Provided material section start

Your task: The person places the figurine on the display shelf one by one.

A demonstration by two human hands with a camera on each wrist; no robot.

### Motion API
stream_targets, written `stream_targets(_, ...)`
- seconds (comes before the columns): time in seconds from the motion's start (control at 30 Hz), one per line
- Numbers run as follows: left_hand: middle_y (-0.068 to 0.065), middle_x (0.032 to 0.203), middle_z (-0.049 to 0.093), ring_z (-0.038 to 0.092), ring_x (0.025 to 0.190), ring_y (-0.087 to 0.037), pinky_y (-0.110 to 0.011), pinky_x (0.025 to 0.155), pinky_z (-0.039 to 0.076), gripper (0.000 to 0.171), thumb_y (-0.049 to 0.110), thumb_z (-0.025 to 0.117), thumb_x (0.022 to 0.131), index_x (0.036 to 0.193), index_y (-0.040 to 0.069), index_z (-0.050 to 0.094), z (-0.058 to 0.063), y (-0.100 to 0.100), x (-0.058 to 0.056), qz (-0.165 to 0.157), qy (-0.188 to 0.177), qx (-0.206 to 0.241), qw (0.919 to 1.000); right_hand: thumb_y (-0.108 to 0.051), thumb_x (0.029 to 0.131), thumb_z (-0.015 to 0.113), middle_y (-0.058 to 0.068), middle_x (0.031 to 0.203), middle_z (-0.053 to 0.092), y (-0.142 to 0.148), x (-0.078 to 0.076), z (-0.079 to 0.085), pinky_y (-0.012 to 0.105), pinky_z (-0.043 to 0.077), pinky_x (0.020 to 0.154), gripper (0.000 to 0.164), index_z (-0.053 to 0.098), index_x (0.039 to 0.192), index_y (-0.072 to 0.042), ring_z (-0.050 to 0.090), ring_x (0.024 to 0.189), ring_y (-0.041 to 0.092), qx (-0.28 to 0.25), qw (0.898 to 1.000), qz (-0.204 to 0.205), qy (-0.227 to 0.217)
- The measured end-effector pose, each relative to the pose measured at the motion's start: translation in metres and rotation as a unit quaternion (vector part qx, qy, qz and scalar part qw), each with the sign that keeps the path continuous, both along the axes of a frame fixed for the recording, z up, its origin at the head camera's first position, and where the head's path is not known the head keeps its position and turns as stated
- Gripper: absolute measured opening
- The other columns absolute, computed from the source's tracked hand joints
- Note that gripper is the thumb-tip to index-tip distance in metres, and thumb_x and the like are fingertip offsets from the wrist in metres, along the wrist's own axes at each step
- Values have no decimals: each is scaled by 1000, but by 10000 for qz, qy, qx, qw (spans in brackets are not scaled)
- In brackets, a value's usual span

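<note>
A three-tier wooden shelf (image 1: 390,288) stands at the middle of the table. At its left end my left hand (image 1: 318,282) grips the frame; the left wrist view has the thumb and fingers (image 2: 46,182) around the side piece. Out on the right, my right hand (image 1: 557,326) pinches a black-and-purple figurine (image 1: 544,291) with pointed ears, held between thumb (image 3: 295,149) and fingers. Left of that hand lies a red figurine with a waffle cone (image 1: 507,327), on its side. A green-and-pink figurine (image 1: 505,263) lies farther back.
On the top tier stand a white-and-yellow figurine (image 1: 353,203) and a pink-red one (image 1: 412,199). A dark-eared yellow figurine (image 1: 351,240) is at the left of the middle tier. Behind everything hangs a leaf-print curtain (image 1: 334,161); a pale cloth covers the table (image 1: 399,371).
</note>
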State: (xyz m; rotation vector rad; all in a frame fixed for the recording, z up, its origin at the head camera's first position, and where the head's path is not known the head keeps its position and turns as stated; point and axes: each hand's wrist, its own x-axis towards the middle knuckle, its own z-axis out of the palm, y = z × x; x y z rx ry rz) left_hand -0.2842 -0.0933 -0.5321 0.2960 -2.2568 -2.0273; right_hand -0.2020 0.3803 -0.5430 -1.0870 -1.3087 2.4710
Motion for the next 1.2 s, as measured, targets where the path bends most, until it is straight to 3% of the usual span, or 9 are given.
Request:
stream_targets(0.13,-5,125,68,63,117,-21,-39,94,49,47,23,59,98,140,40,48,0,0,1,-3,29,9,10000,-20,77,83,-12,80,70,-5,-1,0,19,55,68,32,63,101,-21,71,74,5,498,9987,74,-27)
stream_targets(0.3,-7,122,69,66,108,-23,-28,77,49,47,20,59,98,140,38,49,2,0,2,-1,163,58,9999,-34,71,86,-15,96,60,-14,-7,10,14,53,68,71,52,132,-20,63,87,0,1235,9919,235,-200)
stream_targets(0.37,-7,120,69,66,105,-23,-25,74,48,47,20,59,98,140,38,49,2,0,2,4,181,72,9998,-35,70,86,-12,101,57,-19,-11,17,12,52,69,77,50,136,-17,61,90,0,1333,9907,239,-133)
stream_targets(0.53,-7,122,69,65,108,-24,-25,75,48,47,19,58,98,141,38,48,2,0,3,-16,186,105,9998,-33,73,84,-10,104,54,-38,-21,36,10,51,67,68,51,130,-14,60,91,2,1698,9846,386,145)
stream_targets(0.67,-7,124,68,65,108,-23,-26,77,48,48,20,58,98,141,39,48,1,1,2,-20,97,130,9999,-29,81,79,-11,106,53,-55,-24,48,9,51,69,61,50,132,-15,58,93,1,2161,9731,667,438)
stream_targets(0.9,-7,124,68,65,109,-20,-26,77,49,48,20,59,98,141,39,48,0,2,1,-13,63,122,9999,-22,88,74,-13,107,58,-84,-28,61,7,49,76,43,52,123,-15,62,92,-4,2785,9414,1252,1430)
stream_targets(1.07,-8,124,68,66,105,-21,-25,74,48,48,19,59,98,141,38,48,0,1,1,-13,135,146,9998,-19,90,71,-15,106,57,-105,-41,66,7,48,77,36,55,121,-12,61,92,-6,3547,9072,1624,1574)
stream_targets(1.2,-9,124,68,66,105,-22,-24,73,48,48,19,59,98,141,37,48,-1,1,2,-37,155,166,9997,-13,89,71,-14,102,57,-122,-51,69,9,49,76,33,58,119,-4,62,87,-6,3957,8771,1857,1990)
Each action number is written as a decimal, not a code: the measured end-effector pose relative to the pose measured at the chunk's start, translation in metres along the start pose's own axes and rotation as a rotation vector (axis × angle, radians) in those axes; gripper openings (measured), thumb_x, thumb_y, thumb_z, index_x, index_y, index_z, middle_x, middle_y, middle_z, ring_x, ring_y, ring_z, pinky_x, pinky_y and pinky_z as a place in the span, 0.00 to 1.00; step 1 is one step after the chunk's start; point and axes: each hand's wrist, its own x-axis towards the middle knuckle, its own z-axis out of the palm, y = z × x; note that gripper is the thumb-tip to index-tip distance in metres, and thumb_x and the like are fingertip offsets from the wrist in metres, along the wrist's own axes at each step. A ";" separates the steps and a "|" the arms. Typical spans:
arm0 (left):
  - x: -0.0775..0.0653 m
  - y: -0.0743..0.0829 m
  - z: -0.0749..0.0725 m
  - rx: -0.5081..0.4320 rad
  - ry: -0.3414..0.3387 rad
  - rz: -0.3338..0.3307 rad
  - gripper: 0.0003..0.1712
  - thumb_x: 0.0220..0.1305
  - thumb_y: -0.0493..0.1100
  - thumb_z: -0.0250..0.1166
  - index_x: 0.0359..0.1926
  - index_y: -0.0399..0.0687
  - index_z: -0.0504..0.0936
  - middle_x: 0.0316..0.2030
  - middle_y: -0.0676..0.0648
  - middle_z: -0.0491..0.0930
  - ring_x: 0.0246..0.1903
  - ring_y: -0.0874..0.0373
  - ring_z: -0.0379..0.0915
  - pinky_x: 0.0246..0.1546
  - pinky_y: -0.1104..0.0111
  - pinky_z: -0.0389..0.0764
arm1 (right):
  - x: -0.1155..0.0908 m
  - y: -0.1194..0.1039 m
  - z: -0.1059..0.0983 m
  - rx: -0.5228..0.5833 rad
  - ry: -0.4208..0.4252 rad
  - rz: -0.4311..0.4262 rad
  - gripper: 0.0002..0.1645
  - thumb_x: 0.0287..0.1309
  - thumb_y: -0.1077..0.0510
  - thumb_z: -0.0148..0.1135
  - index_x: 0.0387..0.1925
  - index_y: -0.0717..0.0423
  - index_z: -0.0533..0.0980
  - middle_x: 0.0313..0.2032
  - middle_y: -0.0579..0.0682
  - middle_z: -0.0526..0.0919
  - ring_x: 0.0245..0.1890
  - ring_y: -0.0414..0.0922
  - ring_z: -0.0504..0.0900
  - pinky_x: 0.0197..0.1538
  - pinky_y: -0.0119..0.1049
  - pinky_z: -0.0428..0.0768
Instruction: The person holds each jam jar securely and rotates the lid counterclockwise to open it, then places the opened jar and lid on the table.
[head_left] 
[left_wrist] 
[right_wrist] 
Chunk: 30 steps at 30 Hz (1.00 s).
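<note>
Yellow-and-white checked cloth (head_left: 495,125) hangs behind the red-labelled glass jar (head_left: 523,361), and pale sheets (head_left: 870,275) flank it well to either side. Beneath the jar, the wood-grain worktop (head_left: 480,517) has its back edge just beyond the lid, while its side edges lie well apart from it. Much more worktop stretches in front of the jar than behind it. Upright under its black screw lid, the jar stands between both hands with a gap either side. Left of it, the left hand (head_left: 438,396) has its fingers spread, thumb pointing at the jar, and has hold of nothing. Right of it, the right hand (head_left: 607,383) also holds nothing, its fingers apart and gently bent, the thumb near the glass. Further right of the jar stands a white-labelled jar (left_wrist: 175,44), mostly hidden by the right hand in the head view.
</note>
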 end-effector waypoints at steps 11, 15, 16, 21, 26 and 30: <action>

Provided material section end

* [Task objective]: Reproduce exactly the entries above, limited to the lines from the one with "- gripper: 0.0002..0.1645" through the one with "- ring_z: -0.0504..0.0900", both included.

* [Solution to this task]:
  - gripper: 0.0002..0.1645
  - thumb_x: 0.0287..0.1309
  - thumb_y: -0.1077..0.0510
  - thumb_z: -0.0148..0.1135
  - index_x: 0.0387..0.1925
  - index_y: -0.0717..0.0423
  - index_z: -0.0533..0.0980
  - middle_x: 0.0313..0.2032
  - middle_y: -0.0579..0.0682
  - middle_z: -0.0526..0.0919
  - ring_x: 0.0245..0.1890
  - ring_y: -0.0414..0.0922
  - ring_z: -0.0504..0.0900

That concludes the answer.